Review: Duct Tape Marketing: The World's Most Practical Small Business Marketing Guide


Duct Tape Marketing: The World's Most Practical Small Business Marketing GuideDuct Tape Marketing: The World's Most Practical Small Business Marketing Guide by John Jantsch

My rating: 4 of 5 stars


There is no silver bullet for the small business owner, but this book might be helpful to many



After having read two or three of these marketing books targeted at small businesses, I have come to the conclusion that the best thing for the genre is to follow some sort of middle way between being a haphazard assortment of tips and “secrets” and a proper system in which all the parts of a method click together like a well-oiled machine. This book achieves that to a considerable degree, by being a little of both. I do not think there is actually any single marketing book that will serve as a silver bullet. You have to scavenge around three or four similar publications and take from every single one a little bit of knowledge here, a strategy tip there, and so build your own marketing plan.



Seen from that point of view, the question is: how many nuggets of wisdom does “Duct Tape Marketing” contain? Quite a few, according to my woefully unscientific system of counting how many Post-It notes I attached to the pages that contained something worth remembering. A total of sixteen, which for a 280-page book is quite a lot. What I liked most is that it makes you think. I have had a website for several years that has brought me very few clients, but the fact is I put it up without investing much thought into it, under the unconscious belief that just having my own domain and website would be enough of a differentiator. This is where a book like Jantsch’s can help. In a no-nonsense style, he tells you things that are almost Zen-like in their profundity: “Find something that separates you from your competition: become it and speak it to everyone you meet. Quality isn’t it, good service isn’t it, fair pricing—not it. These are all expectations” (p. 21). Now that is an insight worth paying for. The process of working out your Core Message and the Talking Logo —rather than being simply gimmicky marketing-speak (which I am wary of)— genuinely sound like worthwhile exercises for people who need to sit down and promote their businesses for the first time.
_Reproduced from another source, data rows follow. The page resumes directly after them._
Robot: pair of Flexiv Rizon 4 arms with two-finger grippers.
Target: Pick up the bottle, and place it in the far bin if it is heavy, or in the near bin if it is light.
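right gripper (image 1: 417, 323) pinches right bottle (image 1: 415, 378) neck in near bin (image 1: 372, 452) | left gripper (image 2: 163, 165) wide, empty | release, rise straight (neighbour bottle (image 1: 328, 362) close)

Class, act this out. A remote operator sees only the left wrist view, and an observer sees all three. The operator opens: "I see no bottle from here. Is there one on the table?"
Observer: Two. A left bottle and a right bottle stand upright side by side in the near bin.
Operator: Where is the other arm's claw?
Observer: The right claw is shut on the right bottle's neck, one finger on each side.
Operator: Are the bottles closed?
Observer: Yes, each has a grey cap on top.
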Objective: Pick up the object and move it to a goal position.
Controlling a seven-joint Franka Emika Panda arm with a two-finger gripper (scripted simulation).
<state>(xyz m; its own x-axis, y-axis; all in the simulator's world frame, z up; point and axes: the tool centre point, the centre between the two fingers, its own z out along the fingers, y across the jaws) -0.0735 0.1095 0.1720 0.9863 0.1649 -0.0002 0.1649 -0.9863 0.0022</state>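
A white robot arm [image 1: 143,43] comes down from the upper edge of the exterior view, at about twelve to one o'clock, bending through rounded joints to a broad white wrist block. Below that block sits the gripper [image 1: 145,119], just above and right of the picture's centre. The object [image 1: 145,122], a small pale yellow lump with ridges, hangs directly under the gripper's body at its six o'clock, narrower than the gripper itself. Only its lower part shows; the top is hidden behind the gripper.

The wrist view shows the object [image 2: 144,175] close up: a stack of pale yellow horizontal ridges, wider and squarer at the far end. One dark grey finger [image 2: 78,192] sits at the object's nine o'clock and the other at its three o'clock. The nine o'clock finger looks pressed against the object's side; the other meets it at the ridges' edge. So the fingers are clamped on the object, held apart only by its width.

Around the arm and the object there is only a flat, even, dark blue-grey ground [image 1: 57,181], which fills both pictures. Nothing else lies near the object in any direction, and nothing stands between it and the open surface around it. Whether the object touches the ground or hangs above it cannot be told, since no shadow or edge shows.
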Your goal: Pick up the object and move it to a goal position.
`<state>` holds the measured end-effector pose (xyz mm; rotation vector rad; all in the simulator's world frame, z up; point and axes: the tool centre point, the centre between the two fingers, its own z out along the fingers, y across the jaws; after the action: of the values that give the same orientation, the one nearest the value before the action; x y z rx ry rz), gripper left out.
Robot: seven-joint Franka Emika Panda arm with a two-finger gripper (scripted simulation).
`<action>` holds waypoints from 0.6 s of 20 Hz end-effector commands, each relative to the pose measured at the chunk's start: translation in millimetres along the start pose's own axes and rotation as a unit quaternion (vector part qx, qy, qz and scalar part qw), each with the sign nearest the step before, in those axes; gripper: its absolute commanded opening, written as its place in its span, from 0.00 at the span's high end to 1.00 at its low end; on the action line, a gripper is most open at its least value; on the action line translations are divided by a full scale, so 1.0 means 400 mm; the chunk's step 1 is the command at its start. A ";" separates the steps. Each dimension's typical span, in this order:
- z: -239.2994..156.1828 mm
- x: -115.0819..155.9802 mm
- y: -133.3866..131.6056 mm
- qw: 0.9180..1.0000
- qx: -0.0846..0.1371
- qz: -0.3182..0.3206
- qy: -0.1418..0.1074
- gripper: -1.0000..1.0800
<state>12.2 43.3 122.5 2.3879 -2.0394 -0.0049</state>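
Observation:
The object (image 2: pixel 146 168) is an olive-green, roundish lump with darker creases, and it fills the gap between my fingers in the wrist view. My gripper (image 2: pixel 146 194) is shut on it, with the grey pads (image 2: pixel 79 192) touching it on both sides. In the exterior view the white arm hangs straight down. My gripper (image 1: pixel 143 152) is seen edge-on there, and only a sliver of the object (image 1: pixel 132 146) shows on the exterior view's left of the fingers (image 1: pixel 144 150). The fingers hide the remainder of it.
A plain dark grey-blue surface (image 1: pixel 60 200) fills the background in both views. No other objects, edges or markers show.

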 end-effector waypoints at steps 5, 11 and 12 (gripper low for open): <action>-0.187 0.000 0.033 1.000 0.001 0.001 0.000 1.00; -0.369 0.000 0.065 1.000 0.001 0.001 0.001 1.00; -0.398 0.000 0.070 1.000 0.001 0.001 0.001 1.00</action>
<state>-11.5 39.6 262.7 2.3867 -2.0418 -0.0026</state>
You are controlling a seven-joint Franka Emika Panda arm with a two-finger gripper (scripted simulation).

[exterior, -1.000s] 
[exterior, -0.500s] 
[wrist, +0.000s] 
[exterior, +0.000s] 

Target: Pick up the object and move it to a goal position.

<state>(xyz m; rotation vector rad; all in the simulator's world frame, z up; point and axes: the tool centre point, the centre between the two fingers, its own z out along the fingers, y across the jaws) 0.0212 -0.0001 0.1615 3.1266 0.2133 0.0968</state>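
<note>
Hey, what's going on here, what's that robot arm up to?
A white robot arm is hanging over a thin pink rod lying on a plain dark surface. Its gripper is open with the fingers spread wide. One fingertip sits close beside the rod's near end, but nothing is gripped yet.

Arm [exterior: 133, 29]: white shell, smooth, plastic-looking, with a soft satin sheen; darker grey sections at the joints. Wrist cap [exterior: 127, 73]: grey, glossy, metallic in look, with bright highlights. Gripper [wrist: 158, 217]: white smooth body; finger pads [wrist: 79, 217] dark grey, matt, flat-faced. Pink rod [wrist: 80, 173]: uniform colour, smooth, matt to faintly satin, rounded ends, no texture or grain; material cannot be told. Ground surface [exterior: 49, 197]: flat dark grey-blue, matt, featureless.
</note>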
The fact that, contrary to other similar “guru” books, Jantsch does not plug his seminars or websites too obtrusively is another point in the author’s favor. All in all, I think there will be something here for everyone who is starting to rethink their marketing efforts.



On the minus side, there are a lot of careless typos, something I find in a lot of the stuff put out by marketing specialists, which is rather amazing, given that marketing is basically about presentation. And what does sloppy writing and feckless proofreading say about you?